● Materials provided:
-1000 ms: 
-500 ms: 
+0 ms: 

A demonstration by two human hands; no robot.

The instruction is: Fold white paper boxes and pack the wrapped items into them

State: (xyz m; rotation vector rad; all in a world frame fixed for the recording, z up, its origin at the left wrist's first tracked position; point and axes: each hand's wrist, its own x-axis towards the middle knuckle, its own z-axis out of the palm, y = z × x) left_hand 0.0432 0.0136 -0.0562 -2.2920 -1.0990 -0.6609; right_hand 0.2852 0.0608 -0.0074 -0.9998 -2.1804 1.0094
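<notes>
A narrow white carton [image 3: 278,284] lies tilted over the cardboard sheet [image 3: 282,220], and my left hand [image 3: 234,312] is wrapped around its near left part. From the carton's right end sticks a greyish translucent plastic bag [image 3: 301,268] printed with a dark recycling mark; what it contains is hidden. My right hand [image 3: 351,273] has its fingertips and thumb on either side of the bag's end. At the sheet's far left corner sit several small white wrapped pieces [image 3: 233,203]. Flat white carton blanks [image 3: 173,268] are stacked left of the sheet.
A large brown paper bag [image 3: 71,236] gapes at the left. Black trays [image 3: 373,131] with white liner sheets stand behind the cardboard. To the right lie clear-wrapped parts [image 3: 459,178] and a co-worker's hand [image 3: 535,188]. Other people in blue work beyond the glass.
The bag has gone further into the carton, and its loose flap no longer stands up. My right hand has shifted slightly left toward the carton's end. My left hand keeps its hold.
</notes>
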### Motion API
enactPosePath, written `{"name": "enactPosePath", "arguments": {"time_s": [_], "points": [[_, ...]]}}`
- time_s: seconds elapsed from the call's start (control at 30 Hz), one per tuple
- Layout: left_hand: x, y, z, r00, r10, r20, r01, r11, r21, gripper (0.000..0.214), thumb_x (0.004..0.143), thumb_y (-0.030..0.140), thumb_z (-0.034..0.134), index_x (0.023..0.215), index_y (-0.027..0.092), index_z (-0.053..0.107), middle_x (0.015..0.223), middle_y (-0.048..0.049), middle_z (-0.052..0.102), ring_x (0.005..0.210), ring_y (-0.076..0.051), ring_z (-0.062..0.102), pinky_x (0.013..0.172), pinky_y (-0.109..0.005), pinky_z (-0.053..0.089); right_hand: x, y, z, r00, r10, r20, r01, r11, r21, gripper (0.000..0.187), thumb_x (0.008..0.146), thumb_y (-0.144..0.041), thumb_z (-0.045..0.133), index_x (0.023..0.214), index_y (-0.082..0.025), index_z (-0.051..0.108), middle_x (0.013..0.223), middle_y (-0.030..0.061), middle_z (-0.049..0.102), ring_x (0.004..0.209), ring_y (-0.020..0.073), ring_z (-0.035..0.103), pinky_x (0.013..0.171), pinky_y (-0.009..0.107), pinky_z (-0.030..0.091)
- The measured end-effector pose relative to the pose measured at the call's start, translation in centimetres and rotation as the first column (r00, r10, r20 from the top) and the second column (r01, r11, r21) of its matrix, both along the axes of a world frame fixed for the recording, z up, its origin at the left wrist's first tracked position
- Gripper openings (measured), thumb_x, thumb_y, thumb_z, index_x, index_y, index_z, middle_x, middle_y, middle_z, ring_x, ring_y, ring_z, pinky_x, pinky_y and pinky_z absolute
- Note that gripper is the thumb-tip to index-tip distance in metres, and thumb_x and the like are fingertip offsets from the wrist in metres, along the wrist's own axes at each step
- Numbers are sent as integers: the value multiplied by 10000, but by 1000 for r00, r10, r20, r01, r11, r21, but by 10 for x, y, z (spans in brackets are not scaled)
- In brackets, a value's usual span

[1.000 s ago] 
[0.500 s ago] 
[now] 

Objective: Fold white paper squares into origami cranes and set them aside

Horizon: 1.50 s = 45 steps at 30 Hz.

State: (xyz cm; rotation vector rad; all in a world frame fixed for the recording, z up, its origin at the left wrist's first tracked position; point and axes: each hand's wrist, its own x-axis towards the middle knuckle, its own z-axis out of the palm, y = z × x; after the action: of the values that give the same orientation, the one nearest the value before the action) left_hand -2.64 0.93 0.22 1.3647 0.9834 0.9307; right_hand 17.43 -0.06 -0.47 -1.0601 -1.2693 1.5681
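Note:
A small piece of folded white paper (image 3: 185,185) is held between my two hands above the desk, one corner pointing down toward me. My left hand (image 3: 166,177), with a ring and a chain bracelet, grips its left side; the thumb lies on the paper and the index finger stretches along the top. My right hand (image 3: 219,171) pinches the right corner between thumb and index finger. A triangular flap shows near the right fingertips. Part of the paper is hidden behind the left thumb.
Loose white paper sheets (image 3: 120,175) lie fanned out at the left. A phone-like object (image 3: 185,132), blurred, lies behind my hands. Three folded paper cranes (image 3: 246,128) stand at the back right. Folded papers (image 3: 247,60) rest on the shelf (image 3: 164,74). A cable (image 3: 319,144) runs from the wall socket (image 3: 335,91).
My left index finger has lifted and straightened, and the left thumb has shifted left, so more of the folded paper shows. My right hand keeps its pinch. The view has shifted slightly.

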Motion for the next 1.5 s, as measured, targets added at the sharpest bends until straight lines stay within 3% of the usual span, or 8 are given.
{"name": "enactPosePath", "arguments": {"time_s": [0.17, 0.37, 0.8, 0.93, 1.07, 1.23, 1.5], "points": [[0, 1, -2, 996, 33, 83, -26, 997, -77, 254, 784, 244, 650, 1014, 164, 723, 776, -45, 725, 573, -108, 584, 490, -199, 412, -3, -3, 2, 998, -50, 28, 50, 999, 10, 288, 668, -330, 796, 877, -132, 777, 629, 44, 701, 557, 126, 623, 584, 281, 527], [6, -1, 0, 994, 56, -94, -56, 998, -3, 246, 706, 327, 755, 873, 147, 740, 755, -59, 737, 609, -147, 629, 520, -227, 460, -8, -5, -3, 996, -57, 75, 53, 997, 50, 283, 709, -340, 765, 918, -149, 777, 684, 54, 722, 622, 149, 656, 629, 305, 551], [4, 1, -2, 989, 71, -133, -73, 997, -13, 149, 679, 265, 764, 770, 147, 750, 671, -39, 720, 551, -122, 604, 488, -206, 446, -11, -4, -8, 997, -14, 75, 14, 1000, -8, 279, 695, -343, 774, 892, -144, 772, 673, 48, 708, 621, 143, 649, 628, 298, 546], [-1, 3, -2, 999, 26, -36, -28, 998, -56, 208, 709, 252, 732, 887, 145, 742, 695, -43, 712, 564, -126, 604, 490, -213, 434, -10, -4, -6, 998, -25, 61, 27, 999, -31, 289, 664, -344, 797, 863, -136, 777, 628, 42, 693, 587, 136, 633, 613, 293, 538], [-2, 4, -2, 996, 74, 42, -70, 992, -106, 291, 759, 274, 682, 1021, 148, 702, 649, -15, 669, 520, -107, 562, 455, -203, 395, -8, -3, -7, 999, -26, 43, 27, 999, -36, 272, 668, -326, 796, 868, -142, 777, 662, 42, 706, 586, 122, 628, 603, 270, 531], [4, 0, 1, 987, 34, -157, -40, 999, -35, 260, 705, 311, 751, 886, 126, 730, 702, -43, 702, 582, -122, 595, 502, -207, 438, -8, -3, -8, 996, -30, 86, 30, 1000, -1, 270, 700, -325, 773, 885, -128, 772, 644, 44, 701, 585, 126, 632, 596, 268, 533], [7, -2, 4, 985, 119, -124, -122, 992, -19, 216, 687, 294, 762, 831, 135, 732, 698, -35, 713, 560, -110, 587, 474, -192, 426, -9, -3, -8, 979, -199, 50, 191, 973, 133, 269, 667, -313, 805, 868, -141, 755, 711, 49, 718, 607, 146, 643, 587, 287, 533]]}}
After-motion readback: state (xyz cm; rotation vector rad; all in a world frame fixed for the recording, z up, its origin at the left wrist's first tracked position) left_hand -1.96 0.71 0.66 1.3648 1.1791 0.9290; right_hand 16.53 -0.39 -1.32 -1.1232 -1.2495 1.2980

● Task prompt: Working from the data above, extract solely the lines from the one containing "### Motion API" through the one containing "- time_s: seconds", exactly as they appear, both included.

● Worked solution:
### Motion API
enactPosePath, written `{"name": "enactPosePath", "arguments": {"time_s": [_], "points": [[_, ...]]}}`
- time_s: seconds elapsed from the call's start (control at 30 Hz), one per tuple

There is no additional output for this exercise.